In this case, over time, the number of customers will increase so while the planner determines it is not useful to use now, increase in data may change its mind.
There is another interesting thing about the graphical explain plan which is hard to see in these fairly simple examples. There is meaning to the thickness of lines in the plan. A thicker line means more costly than a thinner line.

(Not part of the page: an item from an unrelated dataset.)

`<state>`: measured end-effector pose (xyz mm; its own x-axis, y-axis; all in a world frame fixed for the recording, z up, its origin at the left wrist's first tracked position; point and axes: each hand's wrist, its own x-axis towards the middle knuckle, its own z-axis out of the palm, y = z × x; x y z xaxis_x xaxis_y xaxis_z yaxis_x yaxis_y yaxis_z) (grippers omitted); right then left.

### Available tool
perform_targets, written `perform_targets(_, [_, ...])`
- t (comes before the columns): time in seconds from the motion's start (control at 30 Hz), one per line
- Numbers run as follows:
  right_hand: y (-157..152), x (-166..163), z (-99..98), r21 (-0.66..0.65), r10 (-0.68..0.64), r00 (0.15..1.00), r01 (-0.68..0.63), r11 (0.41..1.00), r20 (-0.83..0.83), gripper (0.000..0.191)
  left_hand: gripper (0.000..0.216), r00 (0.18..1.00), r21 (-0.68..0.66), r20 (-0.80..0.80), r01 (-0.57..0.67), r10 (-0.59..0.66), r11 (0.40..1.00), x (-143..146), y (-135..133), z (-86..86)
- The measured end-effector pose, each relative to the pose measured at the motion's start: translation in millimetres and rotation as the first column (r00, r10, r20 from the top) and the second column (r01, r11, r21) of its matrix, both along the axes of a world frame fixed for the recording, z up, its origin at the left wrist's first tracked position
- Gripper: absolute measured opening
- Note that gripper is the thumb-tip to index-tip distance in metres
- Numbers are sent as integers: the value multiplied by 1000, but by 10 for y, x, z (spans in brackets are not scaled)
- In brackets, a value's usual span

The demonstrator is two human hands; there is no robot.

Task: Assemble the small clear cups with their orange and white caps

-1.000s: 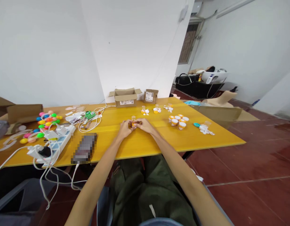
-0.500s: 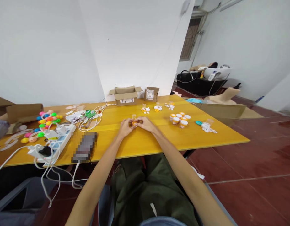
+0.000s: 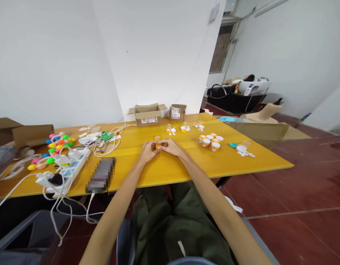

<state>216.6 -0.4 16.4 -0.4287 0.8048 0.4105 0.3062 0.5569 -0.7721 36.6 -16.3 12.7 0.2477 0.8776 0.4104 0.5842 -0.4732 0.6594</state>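
Both hands meet over the middle of the yellow table (image 3: 170,169). My left hand (image 3: 148,151) and my right hand (image 3: 170,146) pinch a small orange ring-like part (image 3: 158,146) between their fingertips; its exact shape is partly hidden by the fingers. Just beyond the fingers stands a small clear cup (image 3: 157,138). To the right is a cluster of several clear cups with white and orange lids (image 3: 211,140). Small white and orange loose parts (image 3: 184,129) lie in little groups further back.
At the right, a teal ring (image 3: 233,145) lies beside white parts (image 3: 243,149). Two cardboard boxes, an open one (image 3: 148,120) and a smaller one (image 3: 177,112), stand at the back. Leftward are a phone (image 3: 101,175), a power strip (image 3: 73,165), cables and colourful balls (image 3: 58,141).
The view has shifted slightly. Both hands stay together at the same spot, still holding the orange part, whose face shows a little more between the fingers.
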Motion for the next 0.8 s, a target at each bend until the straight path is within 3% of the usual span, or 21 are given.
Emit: perform_targets(0.8, [13, -12, -19, 6, 12, 998, -13, 1000, 59, 19, 22, 1000, -11, -17, -6, 6, 1000, -8, -21, 8])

The graphical explain diagram also has a plethora of cute icons to display the various strategies in use which makes it easy to spot problematic areas - especially for fairly large plans. Below is a query that pulls the last sale for period February 2007 to March 15th 2007 for each customer who ordered during that period and sorts the customers by last name and first name.
SELECT cp.*
FROM (SELECT DISTINCT ON (c.customer_id)
c.first_name, c.last_name , p.amount, p.payment_date
FROM customer c INNER JOIN payment p ON c.customer_id = p.customer_id
WHERE payment_date BETWEEN '2007-02-01' and '2007-03-15'
ORDER BY c.customer_id, p.payment_date DESC) As cp
ORDER BY cp.last_name, cp.first_name;
Here is another example that compares 2 different ways of selecting customers who did not purchase anything between the '2007-02-01' and '2007-03-15'.
SELECT c.customer_id, c.last_name, c.first_name
FROM customer c LEFT JOIN
(SELECT customer_id
FROM payment p
WHERE p.payment_date BETWEEN '2007-02-01' and '2007-03-15') cp
ON c.customer_id = cp.customer_id
WHERE cp.customer_id IS NULL;
SELECT c.customer_id, c.last_name, c.first_name
FROM customer c
EXCEPT
SELECT c.customer_id, c.last_name, c.first_name
FROM payment p
INNER JOIN customer c ON p.customer_id = c.customer_id
WHERE p.payment_date BETWEEN '2007-02-01' and '2007-03-15';